*Dataset extract:*

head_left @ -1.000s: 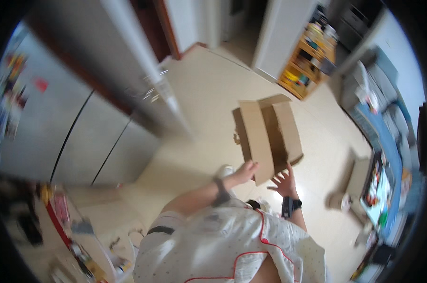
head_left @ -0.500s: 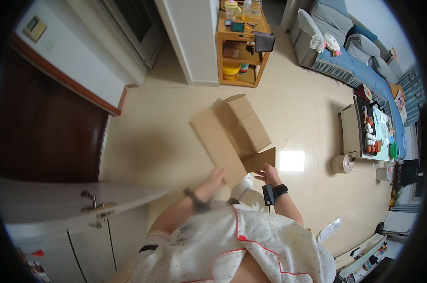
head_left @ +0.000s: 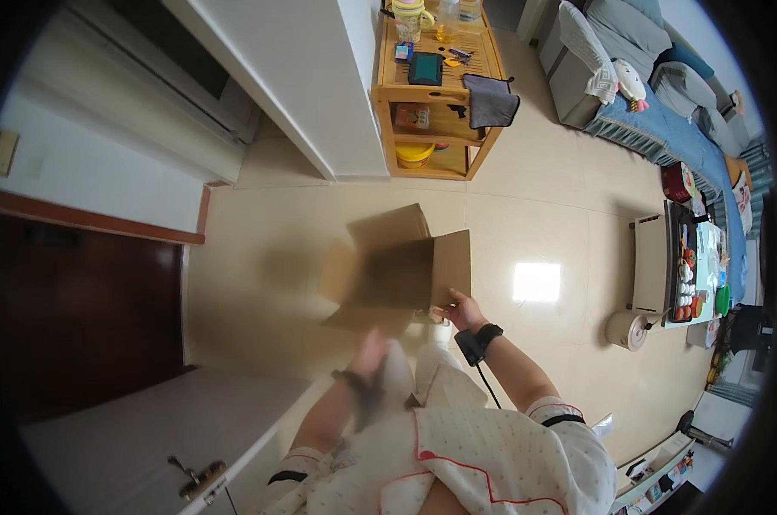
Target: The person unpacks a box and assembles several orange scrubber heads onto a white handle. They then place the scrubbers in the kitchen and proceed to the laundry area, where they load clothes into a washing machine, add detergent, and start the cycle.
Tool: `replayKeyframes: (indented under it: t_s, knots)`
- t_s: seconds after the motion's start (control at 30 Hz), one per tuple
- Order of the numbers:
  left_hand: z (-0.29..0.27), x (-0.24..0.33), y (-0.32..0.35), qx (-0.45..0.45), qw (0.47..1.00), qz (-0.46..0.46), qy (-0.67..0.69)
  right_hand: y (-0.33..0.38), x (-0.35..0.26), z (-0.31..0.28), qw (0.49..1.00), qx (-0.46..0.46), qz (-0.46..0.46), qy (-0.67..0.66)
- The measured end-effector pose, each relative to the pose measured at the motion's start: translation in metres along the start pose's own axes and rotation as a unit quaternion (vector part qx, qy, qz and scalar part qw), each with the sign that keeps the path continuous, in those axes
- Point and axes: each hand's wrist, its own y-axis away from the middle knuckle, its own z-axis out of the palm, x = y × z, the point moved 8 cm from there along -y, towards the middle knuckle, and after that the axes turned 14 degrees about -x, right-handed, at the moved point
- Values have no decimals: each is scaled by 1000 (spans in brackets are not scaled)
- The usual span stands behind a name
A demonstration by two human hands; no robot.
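Observation:
A brown cardboard box (head_left: 453, 266) with its flaps spread is in front of me, and I look into its shadowed inside. My right hand (head_left: 464, 312) grips the lower corner of its right flap, fingers bent round the edge. Beside the near flap is my left hand (head_left: 373, 350), smeared by motion, so its fingers and any contact with the cardboard cannot be made out. Both wrists wear black bands; a small black device with a cable sits at the right one.
A wooden shelf cart (head_left: 431, 93) stands ahead against a white wall end. To the left are a dark brown door (head_left: 88, 318) and a white door with a handle (head_left: 198, 476). At right are a low table (head_left: 652, 262), a round beige bin (head_left: 626, 330) and a blue-covered sofa (head_left: 637, 129).
The box has turned so that its opening faces me, with the flaps spread apart. My left hand has moved down and left; my right has shifted slightly left and grips the flap.

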Motion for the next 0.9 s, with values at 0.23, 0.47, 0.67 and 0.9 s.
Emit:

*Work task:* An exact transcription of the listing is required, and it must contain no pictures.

*Result:*
head_left @ -1.000s: 
head_left @ -0.500s: 
head_left @ +0.000s: 
Target: The person unpacks a box and assembles several orange scrubber heads onto a white handle. They then place the scrubbers in the kitchen and proceed to the laundry area, where they load clothes into a washing machine, add detergent, and start the cycle.
Tool: `replayKeyframes: (indented under it: t_s, knots)`
- t_s: seconds after the motion's start (control at 30 Hz), one per tuple
- Order of the numbers:
  left_hand: z (-0.29..0.27), x (-0.24..0.33), y (-0.32..0.35), qx (-0.45..0.45), qw (0.47..1.00), qz (-0.46..0.46), qy (-0.67..0.69)
  right_hand: y (-0.33..0.38), x (-0.35..0.26), z (-0.31..0.28), qw (0.49..1.00), qx (-0.46..0.46), qz (-0.46..0.46), qy (-0.67..0.66)
- The measured end-effector pose, each relative to the pose measured at the motion's start: translation in metres along the start pose's own axes and rotation as a unit quaternion (vector part qx, qy, qz and scalar part qw), each with the sign that keeps the path continuous, in those axes
- Point and axes: each hand's wrist, its own y-axis away from the middle knuckle, its own z-axis out of the palm, x = y × z, the point moved 8 cm from there along -y, towards the middle knuckle, and after that the axes turned 14 degrees about -x, right-handed, at the moved point
- Values have no decimals: each is scaled by 1000 (spans in brackets are not scaled)
- The usual span stands behind a name
A demonstration by two human hands; no robot.
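Observation:
A brown cardboard box (head_left: 453, 266) with its flaps spread is in front of me, and I look into its shadowed inside. My right hand (head_left: 464, 312) grips the lower corner of its right flap, fingers bent round the edge. Beside the near flap is my left hand (head_left: 373, 350), smeared by motion, so its fingers and any contact with the cardboard cannot be made out. Both wrists wear black bands; a small black device with a cable sits at the right one.
A wooden shelf cart (head_left: 431, 93) stands ahead against a white wall end. To the left are a dark brown door (head_left: 88, 318) and a white door with a handle (head_left: 198, 476). At right are a low table (head_left: 652, 262), a round beige bin (head_left: 626, 330) and a blue-covered sofa (head_left: 637, 129).
The box has turned so that its opening faces me, with the flaps spread apart. My left hand has moved down and left; my right has shifted slightly left and grips the flap.
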
Motion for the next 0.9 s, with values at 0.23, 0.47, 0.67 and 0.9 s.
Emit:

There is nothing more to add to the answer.